A Japanese wrestler-turned-politician hopes his vision of “sports diplomacy” can repair his country’s fraught relationship with North Korea, as he prepares to host an extraordinary sporting event in Pyongyang.
Kanji “Antonio” Inoki’s bid seems less far-fetched when put in the context of his past diplomatic victories: He helped secure the release of Japanese hostages in Iraq in 1990 after impressing former Iraqi president Saddam Hussein and more recently used his old bouts with Pakistani wrestlers to foster goodwill between the South Asian country and his own.
Standing at 1.9m, with a square jaw and a penchant for red scarves, Inoki is instantly recognizable on Japanese television, but is best-known abroad for taking on world heavyweight champion Muhammad Ali in a zany wrestler-versus-boxer match in Tokyo in 1976.
Photo: AFP
The grappler also organized and competed in a “Sports and Cultural Festival for Peace” in Pyongyang in 1995, featuring the first publicly staged bouts between Japanese and US pro wrestlers in the reclusive country, which an ailing Ali attended a guest.
Inoki’s latest venture will bring 21 combatants from Japan, the US, France, Brazil and China to the “International Pro Wrestling Festival” at the North Korean capital’s 20,000-seat Ryugyong Chung Ju-yung Stadium on Saturday and Sunday.
They include the US’ Bob Sapp and Frenchman Jerome Le Banner, said Inoki’s office, which will cohost the event with North Korean authorities. Sideshows in the Korean combat sport of taekwondo and other martial arts will also feature.

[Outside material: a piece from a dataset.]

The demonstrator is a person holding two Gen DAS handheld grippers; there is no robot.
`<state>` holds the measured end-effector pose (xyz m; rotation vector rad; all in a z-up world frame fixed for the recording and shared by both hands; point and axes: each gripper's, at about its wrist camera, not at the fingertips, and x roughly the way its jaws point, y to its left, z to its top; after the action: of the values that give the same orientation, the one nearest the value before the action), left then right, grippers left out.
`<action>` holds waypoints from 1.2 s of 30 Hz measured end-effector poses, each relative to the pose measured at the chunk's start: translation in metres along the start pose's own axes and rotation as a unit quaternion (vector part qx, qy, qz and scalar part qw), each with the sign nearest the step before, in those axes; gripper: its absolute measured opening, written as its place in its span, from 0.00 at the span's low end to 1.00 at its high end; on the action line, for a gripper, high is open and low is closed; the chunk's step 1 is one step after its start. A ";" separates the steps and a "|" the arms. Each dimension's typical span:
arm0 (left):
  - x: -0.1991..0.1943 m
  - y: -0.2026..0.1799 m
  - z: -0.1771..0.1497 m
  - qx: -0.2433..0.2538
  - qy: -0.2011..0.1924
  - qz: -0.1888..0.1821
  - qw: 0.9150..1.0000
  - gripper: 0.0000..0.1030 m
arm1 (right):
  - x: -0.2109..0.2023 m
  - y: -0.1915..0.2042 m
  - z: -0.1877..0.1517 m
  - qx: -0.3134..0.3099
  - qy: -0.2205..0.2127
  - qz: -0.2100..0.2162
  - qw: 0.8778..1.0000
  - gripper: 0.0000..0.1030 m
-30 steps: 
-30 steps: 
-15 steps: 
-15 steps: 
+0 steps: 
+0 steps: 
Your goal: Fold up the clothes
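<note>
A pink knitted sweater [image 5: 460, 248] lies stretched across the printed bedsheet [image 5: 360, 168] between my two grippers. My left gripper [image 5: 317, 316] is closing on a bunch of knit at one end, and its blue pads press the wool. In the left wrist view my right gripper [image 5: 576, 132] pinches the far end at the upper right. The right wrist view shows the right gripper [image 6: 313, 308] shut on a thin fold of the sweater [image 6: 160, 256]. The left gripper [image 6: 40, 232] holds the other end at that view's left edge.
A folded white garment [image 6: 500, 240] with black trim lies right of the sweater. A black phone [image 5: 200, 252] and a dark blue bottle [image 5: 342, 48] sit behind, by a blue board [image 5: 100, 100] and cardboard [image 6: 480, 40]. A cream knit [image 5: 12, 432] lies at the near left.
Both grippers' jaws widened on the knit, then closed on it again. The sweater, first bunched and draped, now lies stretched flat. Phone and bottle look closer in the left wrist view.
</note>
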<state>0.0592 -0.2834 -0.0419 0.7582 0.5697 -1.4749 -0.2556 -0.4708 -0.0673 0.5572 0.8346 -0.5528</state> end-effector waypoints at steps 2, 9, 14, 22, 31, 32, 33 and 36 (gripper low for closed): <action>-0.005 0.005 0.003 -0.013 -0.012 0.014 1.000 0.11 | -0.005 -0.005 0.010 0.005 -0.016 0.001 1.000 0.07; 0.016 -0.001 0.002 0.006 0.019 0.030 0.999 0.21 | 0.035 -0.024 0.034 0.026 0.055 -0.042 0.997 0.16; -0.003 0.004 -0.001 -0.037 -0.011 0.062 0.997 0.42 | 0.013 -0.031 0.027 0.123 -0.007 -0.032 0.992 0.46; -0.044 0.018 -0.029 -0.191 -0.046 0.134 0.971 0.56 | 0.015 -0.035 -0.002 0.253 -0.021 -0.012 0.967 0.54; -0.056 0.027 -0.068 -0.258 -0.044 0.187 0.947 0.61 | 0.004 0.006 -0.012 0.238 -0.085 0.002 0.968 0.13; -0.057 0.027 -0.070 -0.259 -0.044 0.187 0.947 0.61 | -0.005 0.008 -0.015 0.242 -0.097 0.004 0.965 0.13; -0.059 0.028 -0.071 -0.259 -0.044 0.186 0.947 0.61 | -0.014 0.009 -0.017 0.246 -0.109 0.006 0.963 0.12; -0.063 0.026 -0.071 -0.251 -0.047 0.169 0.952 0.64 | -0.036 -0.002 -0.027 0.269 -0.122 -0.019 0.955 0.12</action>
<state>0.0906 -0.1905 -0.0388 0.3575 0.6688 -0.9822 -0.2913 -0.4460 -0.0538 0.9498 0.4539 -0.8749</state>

“We have basically and always aimed to create as favorable an environment as possible” for bilateral ties, said Inoki, who has visited Pyongyang 29 times since 1974 to build connections with North Korea, the birthplace of his late wrestling mentor, known by his ring name: Rikidozan.
“Government-level talks should go into depth as soon as possible. I believe the best solution is that [Japanese] Prime Minister [Shinzo] Abe visits,” Inoki said.
The event was announced last month, days after Tokyo revoked some unilateral sanctions including curbs on travel against Pyongyang, to reward its decision to relaunch a probe into the fate of Japanese kidnapped by North Korean agents in the 1970s and 1980s.
After the travel ban was eased, Inoki led a group of lawmakers on a visit to the North and talked with officials on ways to solve the abduction issue and promote exchanges.
North Korea is expected to make public the result of the probe in September amid rumors yjsy Abe will travel to Pyongyang if the communist state makes a major announcement.
For Inoki, sport’s ability to transcend nationality and ideology make it especially suitable as a catalyst for greater cooperation on sensitive issues with the secretive nation.
“Sport is something that cannot be rejected, even in a closed society,” said the 71-year-old politician, who retired from wrestling in 1998 and has been elected to Japan’s upper house of parliament twice since 1989. “I think people over there keep some of their doors open through sport.”
His unique approach made headlines in 1990, when he helped secure the release of 41 Japanese hostages in Iraq during the Gulf War after meeting Hussein’s son and staging a wrestling show in Baghdad.
Inoki converted to Islam the same year, taking the name Muhammad Hussain during the hostage rescue visit as he had been reportedly advised that being Muslim would be helpful for his contact with Iraqi leaders.
“I have not yet become a full-fledged Muslim. I drink alcohol once in a while and I do not have four wives yet,” Inoki told the Foreign Correspondents Club of Japan in August last year.
Elsewhere, he famously fought Pakistani wrestler and national hero Akram Pehlwan in Karachi in 1976, and has since tried hard to promote bilateral relations with Pakistan, leading a team of Japanese grapplers in late 2012 to an international wrestling event in troubled Peshawar that was once again aimed at promoting peace.
Back in Tokyo, Inoki heads a non-profit organization aimed at establishing sports-based international exchanges, which opened an office in Pyongyang last year.
North Korean leader Kim Jong-un has a keen interest in sport and since assuming power in 2011 has built up a surprising and at times controversial friendship with eccentric former US basketball star Dennis Rodman.
Inoki will be hosted in Pyongyang by Kang Sok-ju, a seasoned diplomat and secretary at the ruling Workers Party of Korea seen as a trusted aide to Kim, as well as to his late father and former North Korean leader Kim Jong-il and grandfather Kim Il-sung, who founded the communist dynasty.
However, like Rodman, the wrestler has been accused of naivete by critics, who say that in a country ruled for more than six decades by the Kim family, the sometimes flamboyant welcome laid on for sports stars belies evidence of rampant human rights abuses and zero tolerance for political dissent.